What blood tests should I ask for at 40 if I suspect perimenopause?
A useful starting workup includes FSH, LH, oestradiol, and AMH (anti-Mullerian hormone), ideally taken on day 2 or 3 of your cycle. A thyroid panel (TSH, free T3, free T4) is also important, as thyroid disorders are common in women over 40 and overlap significantly with perimenopausal symptoms. These results, interpreted alongside your symptoms, help your doctor assess where you are in the transition.
Does starting perimenopause at 40 mean I will reach menopause unusually early?
Not necessarily. Some women begin perimenopause earlier and have a longer, more gradual transition. Others have a shorter, more compressed transition. Starting to notice signs in your early 40s does not automatically mean you will reach your final period much earlier than the Indian average of around 46, though it is worth discussing your specific picture with your gynaecologist.
Can lifestyle changes genuinely help at this stage?

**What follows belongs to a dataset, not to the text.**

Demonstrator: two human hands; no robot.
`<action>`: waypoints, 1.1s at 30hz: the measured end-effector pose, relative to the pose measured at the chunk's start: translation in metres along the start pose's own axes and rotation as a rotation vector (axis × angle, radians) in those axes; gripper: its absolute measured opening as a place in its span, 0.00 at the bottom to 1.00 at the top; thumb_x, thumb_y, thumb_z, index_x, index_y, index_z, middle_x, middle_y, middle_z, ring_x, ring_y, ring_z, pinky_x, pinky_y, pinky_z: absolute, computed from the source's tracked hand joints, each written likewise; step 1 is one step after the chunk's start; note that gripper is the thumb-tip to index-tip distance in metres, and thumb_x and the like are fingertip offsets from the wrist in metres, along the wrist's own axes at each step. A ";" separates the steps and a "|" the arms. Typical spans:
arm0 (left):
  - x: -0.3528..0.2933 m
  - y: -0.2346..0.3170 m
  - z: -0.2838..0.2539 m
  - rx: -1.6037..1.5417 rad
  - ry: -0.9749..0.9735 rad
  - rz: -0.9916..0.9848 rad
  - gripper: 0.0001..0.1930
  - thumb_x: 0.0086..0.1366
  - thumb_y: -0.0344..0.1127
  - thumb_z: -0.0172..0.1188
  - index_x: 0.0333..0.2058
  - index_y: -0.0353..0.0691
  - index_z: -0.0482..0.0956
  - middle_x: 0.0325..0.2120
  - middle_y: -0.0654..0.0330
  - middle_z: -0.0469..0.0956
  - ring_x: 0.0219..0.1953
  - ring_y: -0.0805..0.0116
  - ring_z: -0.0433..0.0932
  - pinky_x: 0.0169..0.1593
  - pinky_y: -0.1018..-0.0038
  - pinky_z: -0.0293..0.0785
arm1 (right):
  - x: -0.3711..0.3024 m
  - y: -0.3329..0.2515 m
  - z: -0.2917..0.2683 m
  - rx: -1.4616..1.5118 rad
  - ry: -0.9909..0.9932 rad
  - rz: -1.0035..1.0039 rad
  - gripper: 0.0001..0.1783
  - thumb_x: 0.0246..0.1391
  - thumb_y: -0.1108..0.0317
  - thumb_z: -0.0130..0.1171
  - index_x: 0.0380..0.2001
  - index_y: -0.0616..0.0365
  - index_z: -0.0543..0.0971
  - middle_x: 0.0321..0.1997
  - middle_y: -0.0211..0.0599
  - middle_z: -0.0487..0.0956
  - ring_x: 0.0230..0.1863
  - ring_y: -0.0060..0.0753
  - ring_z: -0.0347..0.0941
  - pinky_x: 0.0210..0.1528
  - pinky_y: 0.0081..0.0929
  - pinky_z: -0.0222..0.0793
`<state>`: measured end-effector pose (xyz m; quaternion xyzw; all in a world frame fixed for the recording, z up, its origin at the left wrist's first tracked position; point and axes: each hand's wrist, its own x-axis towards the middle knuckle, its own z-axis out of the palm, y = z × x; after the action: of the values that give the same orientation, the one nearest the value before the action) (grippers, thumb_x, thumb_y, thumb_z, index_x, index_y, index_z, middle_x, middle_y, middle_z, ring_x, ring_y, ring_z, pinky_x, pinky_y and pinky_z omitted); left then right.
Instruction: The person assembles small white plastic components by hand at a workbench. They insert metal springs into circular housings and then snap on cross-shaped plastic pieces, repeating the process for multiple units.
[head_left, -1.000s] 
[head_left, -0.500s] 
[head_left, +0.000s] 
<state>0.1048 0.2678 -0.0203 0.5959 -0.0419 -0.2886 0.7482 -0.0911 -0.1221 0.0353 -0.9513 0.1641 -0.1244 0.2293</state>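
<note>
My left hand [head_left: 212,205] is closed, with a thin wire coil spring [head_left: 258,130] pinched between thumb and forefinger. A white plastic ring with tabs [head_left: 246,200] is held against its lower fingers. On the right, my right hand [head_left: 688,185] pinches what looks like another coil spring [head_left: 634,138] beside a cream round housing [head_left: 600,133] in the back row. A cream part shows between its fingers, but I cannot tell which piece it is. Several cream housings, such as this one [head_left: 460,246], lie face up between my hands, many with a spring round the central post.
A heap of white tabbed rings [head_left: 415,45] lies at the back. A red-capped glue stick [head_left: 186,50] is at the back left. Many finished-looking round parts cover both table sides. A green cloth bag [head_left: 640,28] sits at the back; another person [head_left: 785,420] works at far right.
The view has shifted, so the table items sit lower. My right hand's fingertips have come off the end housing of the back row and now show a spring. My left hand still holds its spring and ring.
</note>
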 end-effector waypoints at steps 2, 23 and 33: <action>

Yes, significantly. The perimenopausal phase is the ideal time to invest in bone health through calcium-rich foods like ragi and dahi, protect muscle mass through resistance training, improve sleep hygiene, and manage stress actively. Women who address these early tend to experience a smoother transition than those who wait until symptoms are severe before seeking help.
Should I see a gynaecologist even if my periods are still regular but I have other symptoms?
Yes. Regular periods do not mean you should wait. If you are experiencing significant sleep disruption, mood changes, fatigue, or other symptoms that are affecting your quality of life, these deserve attention now. A gynaecologist can assess your hormone levels, rule out thyroid and other causes, and give you a clear picture of what is happening and what your options are.